# EXERCISE DESCRIPTION
Each line below containing the word "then" needs to be shown.

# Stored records

################

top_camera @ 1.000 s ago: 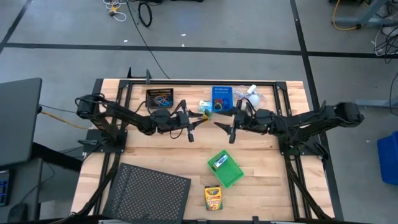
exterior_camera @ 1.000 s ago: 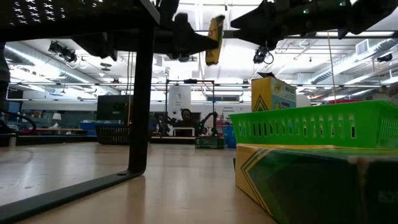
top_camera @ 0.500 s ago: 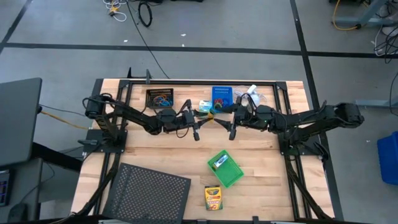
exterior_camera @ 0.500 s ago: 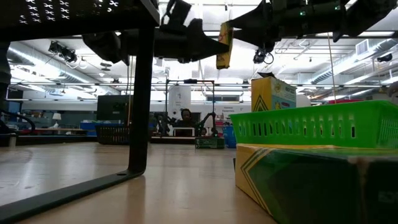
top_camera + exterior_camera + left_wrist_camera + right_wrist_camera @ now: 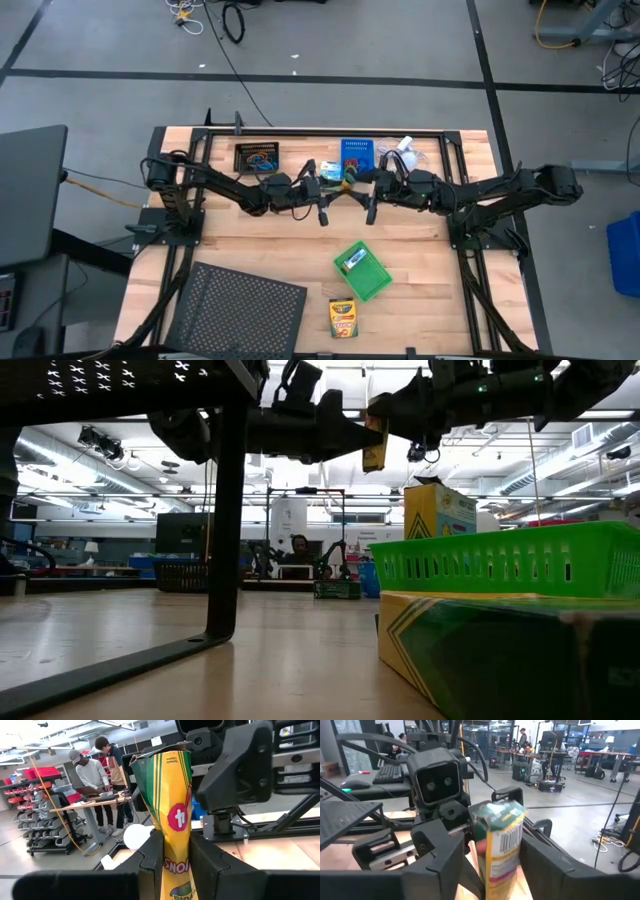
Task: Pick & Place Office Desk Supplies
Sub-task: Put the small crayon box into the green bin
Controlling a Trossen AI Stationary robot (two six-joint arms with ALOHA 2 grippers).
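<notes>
Mid-air handover — left gripper point(image 5: 172, 857) jaws clenched on the small yellow cardboard crayon box point(image 5: 169, 815). Right gripper point(image 5: 490, 855) jaws straddle its far end, not yet clamped. Next, likely: right clamps, left releases.

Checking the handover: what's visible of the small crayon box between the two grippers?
The small crayon box is a slim yellow and green carton that looks like printed cardboard, with a barcode on one face. It hangs in the air above the table's rear middle. The left gripper clamps one end. The right gripper has its fingers on either side of the other end, not visibly closed on it.
</notes>
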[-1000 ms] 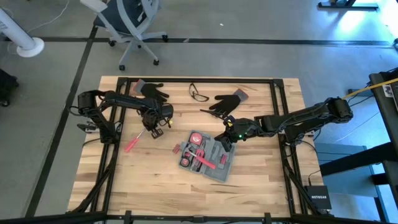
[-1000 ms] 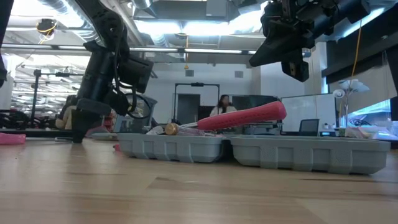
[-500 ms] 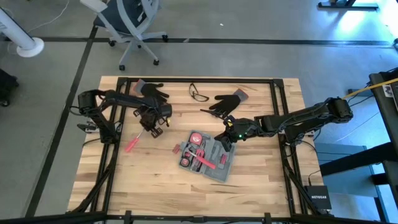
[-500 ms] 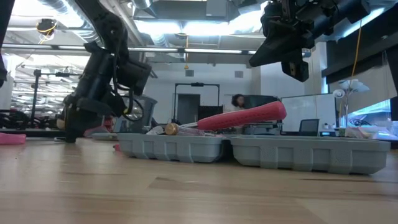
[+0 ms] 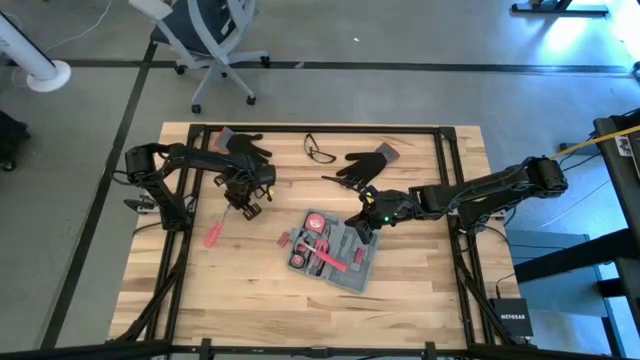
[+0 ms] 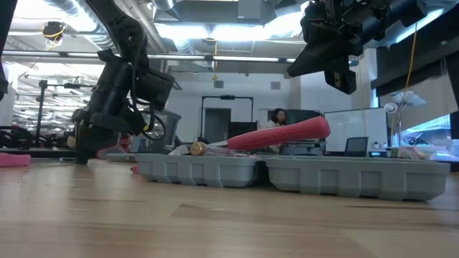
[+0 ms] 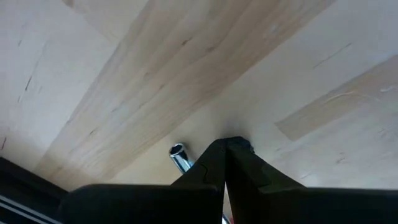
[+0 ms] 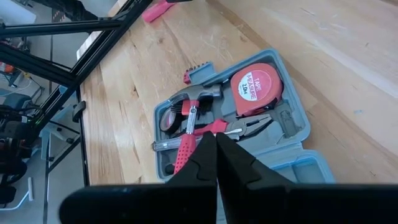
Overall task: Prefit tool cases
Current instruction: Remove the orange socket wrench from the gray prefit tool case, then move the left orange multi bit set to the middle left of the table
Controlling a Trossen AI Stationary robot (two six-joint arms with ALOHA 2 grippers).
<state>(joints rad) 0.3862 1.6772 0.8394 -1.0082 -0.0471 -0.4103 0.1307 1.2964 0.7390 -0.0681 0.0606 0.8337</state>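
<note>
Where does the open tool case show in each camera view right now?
High view: tool case just below table centre, under the right claw.
Low view: its grey trays span the middle.
Left wrist view: not in it.
Right wrist view: centre, lying open.
Shared landmark: the red-handled hammer across the case.

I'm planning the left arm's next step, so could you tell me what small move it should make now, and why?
Probably lift the left gripper slightly and carry the tool towards the open case. Its fingers look closed on a metal shaft close above the table, while the red handle trails on the wood. The right gripper hovers shut over the case's far end.
</note>
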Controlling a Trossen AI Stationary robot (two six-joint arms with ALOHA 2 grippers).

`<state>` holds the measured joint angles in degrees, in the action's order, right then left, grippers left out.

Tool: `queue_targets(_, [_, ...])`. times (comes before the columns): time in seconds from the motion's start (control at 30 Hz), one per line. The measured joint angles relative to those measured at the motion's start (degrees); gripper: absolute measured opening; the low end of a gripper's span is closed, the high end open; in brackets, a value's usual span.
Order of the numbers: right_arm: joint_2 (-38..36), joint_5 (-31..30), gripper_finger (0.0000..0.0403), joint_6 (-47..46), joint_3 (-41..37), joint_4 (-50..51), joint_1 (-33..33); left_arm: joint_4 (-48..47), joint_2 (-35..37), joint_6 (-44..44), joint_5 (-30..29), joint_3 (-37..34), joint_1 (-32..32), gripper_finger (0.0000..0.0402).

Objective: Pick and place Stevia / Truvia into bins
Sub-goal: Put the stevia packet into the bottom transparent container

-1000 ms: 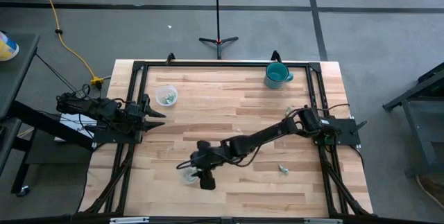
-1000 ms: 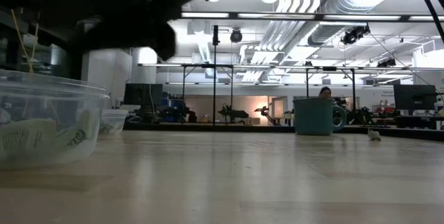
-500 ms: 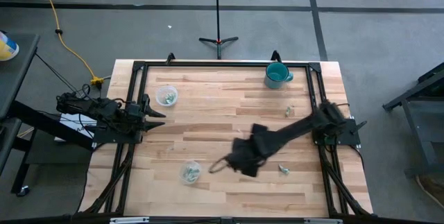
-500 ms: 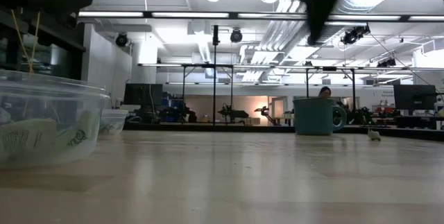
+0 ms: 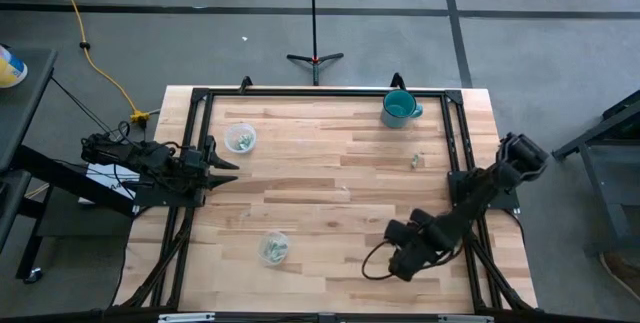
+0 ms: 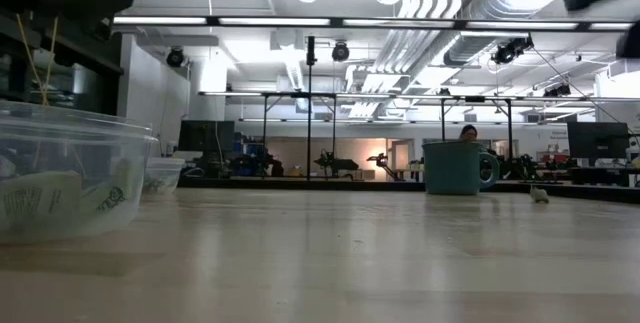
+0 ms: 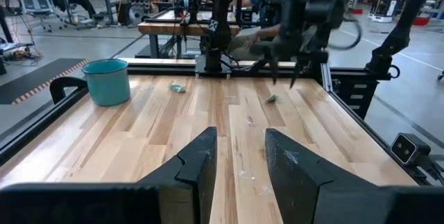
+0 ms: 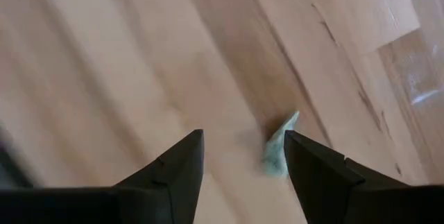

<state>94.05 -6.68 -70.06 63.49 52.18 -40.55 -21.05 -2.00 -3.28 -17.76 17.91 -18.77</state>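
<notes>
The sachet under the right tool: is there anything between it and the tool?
Nothing visible is. The right tool hangs open above the sachet, which lies alone on the bare wooden table. The sachet shows just ahead of the two fingers, apart from them.

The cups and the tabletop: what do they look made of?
The near cup looks like clear, glossy plastic: the sachets inside show through its wall. The tabletop looks like butcher-block wood with a smooth satin finish: pale and darker strips are joined side by side.
</notes>
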Motion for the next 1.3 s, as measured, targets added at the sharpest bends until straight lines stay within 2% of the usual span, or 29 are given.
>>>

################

# REPLY
Current instruction: Remove the orange socket wrench from the gray prefit tool case, then move the left orange multi bit set to the middle left of the table
`<state>` holds the measured joint angles in degrees, in the action's order, right then left, grippers left out.

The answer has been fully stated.